- Italian theatrical release poster
- Directed by: Michele Lupo
- Written by: Antonio Leonviola
- Starring: Anna Moffo; Gianni Macchia; Jean Claudio; Caterina Boratto; Gigi Ballista;
- Cinematography: Guglielmo Mancori
- Edited by: Vincenzo Tomassi
- Music by: Francesco De Masi
- Production companies: Empire Films; Productions Jacques Roitfeld;
- Release date: 1969;
- Countries: Italy; France;

= Una storia d'amore (1969 film) =

1969 film by Michele Lupo

Una storia d'amore is a 1969 Italian-French drama film directed by Michele Lupo, written by Antonio Leonviola, and starring soprano Anna Moffo and Gianni Macchia.

==Plot==
Evy is a wealthy married woman and the mother of two children. While her husband Marco is away in Hong Kong on business, she meets Franz, a much younger playboy, and begins an affair with him. What initially appears to be a casual relationship gradually develops into love.

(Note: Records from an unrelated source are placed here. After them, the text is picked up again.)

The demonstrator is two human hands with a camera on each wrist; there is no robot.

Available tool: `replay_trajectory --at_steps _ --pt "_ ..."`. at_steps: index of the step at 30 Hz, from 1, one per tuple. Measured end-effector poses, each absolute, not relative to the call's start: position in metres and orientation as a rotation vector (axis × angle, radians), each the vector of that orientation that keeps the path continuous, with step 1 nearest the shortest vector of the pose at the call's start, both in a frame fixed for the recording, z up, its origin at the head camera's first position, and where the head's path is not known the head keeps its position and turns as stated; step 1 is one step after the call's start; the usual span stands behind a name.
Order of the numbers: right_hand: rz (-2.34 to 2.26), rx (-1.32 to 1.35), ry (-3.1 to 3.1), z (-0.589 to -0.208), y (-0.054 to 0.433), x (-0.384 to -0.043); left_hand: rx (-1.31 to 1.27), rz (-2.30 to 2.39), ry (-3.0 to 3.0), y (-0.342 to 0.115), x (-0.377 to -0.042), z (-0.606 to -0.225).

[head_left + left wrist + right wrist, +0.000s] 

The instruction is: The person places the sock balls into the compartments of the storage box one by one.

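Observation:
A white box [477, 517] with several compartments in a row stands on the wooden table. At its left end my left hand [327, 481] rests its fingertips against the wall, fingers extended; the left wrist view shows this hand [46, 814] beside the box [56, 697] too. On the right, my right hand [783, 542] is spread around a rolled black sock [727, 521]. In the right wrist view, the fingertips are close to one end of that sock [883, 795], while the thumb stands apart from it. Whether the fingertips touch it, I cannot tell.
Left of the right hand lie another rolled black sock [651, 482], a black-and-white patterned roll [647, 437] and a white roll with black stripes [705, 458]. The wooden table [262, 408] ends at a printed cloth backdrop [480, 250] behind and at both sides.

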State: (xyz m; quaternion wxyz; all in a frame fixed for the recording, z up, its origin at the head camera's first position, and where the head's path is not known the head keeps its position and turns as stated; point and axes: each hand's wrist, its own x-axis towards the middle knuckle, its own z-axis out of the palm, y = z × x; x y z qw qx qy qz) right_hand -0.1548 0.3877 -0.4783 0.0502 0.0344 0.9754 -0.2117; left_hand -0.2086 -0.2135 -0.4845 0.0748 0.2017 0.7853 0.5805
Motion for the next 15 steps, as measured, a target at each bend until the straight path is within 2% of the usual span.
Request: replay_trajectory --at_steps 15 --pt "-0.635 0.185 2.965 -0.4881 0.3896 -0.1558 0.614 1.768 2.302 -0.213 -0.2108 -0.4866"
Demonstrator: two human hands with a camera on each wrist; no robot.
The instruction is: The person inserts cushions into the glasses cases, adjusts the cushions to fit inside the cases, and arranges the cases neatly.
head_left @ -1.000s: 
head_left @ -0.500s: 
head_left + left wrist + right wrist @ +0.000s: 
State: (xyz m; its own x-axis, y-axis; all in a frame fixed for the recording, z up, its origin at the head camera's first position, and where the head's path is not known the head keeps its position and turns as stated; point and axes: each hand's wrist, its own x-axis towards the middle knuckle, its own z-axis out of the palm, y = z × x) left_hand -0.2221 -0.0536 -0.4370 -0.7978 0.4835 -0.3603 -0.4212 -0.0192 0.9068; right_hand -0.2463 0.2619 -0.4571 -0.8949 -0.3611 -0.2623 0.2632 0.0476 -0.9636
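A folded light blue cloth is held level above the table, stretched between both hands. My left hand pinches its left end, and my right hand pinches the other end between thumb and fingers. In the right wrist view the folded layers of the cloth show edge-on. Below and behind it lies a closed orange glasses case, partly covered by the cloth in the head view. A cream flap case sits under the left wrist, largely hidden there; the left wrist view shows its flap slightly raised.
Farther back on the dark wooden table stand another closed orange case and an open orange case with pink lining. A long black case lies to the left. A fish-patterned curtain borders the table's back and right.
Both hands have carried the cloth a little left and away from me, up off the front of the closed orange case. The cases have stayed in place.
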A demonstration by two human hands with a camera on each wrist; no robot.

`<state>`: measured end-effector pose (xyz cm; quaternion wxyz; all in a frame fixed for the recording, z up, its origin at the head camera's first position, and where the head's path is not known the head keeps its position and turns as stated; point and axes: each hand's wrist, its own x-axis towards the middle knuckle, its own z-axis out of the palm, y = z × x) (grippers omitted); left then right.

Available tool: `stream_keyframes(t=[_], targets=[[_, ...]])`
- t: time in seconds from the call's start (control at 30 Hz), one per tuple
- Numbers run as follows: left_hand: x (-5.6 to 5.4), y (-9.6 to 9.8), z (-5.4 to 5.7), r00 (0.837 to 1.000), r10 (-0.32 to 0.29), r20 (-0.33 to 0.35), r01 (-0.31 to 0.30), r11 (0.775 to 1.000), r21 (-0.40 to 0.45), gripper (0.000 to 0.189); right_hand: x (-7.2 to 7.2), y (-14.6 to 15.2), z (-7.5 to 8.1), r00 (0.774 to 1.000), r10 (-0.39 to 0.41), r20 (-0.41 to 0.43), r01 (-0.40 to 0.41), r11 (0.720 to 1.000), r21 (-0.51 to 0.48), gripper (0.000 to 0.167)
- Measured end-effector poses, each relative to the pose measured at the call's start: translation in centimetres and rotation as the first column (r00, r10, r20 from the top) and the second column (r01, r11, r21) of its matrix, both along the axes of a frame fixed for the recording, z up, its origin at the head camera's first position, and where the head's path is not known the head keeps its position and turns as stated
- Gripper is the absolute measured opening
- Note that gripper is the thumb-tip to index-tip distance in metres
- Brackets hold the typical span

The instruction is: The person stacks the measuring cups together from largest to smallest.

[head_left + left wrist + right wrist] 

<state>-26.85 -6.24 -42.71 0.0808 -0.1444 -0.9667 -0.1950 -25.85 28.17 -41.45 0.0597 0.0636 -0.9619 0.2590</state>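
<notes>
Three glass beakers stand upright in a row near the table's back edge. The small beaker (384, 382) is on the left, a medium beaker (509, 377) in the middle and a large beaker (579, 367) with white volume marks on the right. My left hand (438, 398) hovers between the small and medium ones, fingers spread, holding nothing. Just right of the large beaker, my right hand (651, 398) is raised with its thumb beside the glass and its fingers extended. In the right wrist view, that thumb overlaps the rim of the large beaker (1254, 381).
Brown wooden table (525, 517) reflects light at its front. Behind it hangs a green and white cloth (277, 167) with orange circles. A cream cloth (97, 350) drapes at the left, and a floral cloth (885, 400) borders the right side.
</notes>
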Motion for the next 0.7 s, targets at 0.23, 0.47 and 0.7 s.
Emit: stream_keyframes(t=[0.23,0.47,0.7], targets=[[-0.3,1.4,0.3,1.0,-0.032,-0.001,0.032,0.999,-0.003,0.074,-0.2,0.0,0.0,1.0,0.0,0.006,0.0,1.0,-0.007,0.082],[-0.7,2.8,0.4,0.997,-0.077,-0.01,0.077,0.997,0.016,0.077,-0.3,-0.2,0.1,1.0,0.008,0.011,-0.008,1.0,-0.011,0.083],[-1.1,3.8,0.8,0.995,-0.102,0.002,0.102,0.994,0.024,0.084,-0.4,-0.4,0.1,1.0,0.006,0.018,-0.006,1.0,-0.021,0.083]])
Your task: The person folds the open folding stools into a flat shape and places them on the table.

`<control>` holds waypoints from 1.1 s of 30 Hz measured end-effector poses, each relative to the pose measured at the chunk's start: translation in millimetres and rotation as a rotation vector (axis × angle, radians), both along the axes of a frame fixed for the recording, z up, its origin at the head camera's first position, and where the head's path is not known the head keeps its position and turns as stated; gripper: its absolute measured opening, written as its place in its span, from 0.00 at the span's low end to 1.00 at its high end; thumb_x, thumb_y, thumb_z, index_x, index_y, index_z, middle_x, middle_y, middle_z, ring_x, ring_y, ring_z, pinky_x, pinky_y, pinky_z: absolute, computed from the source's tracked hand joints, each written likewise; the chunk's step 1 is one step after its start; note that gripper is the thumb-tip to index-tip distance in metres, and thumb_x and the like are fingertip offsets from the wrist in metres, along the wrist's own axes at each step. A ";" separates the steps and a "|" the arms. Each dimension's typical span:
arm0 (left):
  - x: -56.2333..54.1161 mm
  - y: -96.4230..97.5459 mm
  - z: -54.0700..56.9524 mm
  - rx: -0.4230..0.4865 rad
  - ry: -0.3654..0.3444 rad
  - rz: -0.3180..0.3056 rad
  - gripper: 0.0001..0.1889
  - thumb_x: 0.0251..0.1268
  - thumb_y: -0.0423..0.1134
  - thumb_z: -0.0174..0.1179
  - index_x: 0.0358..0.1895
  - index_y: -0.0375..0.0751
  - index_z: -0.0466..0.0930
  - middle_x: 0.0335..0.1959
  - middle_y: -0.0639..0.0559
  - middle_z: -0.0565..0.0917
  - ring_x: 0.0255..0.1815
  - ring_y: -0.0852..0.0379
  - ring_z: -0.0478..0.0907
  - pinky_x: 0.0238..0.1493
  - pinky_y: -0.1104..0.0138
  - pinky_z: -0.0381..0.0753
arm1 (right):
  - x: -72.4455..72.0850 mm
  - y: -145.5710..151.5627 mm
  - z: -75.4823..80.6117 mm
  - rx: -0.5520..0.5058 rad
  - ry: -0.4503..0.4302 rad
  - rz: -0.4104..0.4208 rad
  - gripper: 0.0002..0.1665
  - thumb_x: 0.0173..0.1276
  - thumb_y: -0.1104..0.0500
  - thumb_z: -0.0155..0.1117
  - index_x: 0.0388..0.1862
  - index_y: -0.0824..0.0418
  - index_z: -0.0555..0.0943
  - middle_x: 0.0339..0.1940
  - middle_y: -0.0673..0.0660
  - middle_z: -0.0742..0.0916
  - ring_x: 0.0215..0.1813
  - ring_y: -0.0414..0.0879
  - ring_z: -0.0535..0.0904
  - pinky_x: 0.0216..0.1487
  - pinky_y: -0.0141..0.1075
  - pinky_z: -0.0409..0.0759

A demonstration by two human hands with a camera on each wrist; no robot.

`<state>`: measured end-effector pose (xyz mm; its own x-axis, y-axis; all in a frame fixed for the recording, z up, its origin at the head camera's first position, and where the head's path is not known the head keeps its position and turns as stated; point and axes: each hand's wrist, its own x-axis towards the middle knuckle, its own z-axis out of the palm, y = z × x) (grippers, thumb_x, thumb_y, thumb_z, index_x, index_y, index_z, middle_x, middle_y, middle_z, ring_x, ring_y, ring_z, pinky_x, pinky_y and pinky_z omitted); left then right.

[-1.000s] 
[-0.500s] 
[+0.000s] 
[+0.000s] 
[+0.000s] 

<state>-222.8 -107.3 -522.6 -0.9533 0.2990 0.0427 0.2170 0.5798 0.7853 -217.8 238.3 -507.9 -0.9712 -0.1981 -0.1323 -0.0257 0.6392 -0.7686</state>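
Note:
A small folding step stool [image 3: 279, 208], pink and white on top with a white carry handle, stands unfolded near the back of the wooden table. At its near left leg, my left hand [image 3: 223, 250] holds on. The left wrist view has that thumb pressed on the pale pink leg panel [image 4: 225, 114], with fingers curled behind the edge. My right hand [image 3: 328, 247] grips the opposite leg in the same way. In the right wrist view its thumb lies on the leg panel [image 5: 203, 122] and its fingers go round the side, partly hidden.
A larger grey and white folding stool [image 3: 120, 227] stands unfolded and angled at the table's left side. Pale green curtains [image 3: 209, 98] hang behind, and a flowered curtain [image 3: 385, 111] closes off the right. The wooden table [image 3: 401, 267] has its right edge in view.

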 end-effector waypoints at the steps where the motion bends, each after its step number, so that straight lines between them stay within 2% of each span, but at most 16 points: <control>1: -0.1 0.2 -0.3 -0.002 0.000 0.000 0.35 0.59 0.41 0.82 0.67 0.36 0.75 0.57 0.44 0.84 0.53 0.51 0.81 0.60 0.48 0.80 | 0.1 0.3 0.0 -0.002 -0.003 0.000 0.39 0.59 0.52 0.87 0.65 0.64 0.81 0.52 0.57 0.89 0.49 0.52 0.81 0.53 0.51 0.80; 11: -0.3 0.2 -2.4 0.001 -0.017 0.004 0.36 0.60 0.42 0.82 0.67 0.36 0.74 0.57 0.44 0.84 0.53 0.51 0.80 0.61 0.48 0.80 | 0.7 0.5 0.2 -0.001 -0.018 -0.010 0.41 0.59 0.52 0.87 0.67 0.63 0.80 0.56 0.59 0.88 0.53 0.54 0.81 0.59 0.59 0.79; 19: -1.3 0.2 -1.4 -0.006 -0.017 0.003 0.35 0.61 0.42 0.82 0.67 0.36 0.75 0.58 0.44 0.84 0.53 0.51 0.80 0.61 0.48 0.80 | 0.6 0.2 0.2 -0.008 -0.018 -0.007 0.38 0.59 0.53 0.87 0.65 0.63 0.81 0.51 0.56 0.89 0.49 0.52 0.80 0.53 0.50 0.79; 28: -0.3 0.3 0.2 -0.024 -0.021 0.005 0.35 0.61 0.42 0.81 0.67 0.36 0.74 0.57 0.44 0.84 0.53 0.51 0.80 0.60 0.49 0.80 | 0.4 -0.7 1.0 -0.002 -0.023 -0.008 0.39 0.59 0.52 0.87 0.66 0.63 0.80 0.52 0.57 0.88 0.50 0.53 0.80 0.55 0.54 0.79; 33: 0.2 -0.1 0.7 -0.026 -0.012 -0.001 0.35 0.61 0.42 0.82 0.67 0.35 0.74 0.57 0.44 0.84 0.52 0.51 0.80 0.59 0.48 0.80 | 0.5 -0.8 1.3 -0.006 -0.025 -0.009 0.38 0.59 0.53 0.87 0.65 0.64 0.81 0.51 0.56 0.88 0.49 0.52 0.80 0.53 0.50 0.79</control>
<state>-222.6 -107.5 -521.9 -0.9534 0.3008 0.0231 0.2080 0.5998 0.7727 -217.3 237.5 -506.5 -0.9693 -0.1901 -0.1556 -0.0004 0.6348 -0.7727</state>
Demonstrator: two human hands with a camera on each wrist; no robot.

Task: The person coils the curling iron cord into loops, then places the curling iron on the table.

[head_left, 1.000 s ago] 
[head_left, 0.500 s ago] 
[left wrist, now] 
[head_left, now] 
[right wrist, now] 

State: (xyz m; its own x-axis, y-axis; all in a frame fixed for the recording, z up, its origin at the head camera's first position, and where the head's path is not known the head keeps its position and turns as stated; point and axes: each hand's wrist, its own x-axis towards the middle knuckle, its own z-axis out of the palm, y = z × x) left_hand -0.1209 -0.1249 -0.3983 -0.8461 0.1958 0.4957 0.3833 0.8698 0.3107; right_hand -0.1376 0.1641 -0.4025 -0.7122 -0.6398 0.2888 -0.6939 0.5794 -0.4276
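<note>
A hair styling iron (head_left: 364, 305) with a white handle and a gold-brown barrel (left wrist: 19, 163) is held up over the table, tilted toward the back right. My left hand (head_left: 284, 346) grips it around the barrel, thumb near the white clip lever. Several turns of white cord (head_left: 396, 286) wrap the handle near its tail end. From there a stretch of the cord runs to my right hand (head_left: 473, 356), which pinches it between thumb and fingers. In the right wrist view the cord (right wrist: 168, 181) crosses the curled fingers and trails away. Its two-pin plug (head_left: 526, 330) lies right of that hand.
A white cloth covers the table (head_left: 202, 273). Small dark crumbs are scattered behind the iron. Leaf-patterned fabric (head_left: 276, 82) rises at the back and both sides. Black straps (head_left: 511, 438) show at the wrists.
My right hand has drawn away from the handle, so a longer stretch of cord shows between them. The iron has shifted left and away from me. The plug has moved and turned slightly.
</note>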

After Marco returns, Evy is unable to end the affair and attempts suicide. Franz eventually reveals that he habitually seduces women and secretly photographs them in compromising situations in order to blackmail them. He tells Evy the truth in an attempt to convince her that their relationship cannot continue. Evy ultimately ends the affair and returns to her husband.

==Cast==

- Anna Moffo as Evy
- Gianni Macchia as Franz
- Jean Claudio as Marco, Evy's husband
- Alicia Brandet as Miss Elizabeth
- Claudie Lange as Ghita
- Beryl Cunningham as a dancer
- Gigi Ballista as lawyer Gino Borgognini
- Jacques Herlin as Rucò
- Caterina Boratto as Marco's mother
- Pupo De Luca as Paolo, the doctor
- Marcella Michelangeli
- Sandro Merli as a lay friar
- Ugo Adinolfi

==Production==
The film was an Italian-French co-production between the Rome-based Empire Films and Productions Jacques Roitfeld of Paris. Antonio Leonviola wrote both the story and screenplay. Guglielmo Mancori was the cinematographer, Vincenzo Tomassi edited the film, Francesco De Masi composed the score, Nedo Azzini designed the sets, and Walter Patriarca designed the costumes.

The film received Italian censorship certificate no. 55235 on 31 December 1969.